Quand le soleil paraît, ils sont arrivés à destination. Au fond du cratère, un lac d’eau brûlante aux reflets émeraude. Une véritable bouche de l’enfer qui crache, siffle, fume, mord. Du soufre liquide sort de longs conduits de terre cuite et se fige en l’espace de quelques minutes, formant des flaques orange qui virent au jaune clair en se solidifiant en croûtes aux bords découpés.Les hommes s’emparent de longues barres de fer, s’enfoncent un chiffon ou une manche de leur veste dans la bouche et descendent à l’intérieur du cratère vers les vapeurs toxiques pour décoller les plaques de soufre. Ils ne peuvent rester que quelques minutes, doivent reprendre leur respiration, sont pris de quintes de toux, crachent leurs poumons. Les morceaux détachés sont mis dans les paniers qu’il faut soigneusement équilibrer. En fonction de l’âge, de l’expérience et de la force de chacun, ils peuvent porter 70 à 120 kilos. Puis ils amorcent la remontée du cratère et la descente vers la vallée.
Leurs cheveux, leurs cils et leurs sourcils sont encore jaunis par le soufre lorsqu’ils s’arrêtent une première fois pour se reposer. Ils se roulent des cigarettes grosses comme le doigt ou mangent du riz enveloppé dans des feuilles de bananier. Les uns s’assoient ensemble et parlent de la politique, de la famille, des petites amies, des musiciens dans le vent ou des rituels de circoncision. D’autres préfèrent rester seuls.
Pak Agus, Hartono, Pak Jo, Herudin et Madrusin sont certainement parmi les hommes les plus forts du monde. Ils portent leur charge sur cinq kilomètres, souvent deux fois par jour, croisant des touristes admiratifs - devant la beauté de la nature et devant ces forçats. Entre-temps, ils acceptent qu’on les photographie contre rémunération. Ils sont devenus une attraction et ils l’ont compris. Ils prennent volontiers la pose contre des cigarettes, des gâteaux secs ou quelques roupies, d’autres fabriquent des statuettes de soufre.

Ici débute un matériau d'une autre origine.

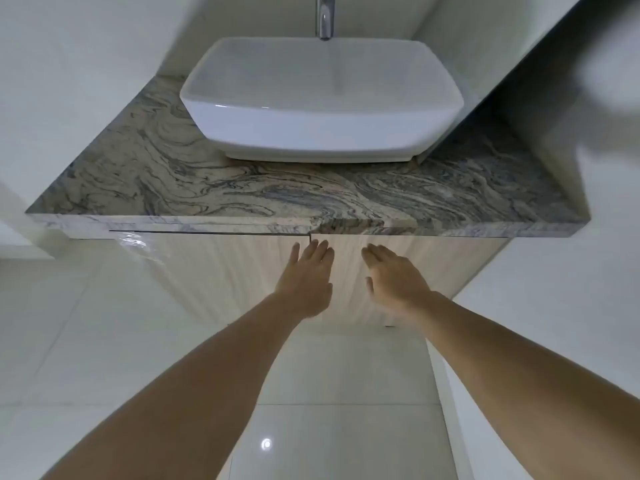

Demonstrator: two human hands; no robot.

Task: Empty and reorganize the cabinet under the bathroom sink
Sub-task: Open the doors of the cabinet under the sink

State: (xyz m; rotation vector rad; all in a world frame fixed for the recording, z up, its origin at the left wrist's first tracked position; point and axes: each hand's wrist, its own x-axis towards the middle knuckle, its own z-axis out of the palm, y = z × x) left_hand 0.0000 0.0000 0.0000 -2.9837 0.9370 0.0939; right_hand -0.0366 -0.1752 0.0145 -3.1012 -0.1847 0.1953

Pour tous, l’arrivée au camp de pesage est le plus beau moment de la journée : leur besogne est terminée, les chargements sont pesés, la paye calculée au poids leur est versée immédiatement. Les hommes attendent le camion qui passe deux fois par jours, arrivés chez eux ils vident leurs paniers, les accrochent aux arbres qui pointent vers le ciel autour de leur maisonnette. Puis ils mangent, fument, jouent aux cartes et dorment.
La nuit, chacun se faufile dans un réduit à peine plus grand que lui, éclairé par une petite lampe à huile et décoré de posters de rockeurs, de saints ou de Megawati, la présidente de la République. Là-haut, la bouche de l’enfer bleuit le ciel.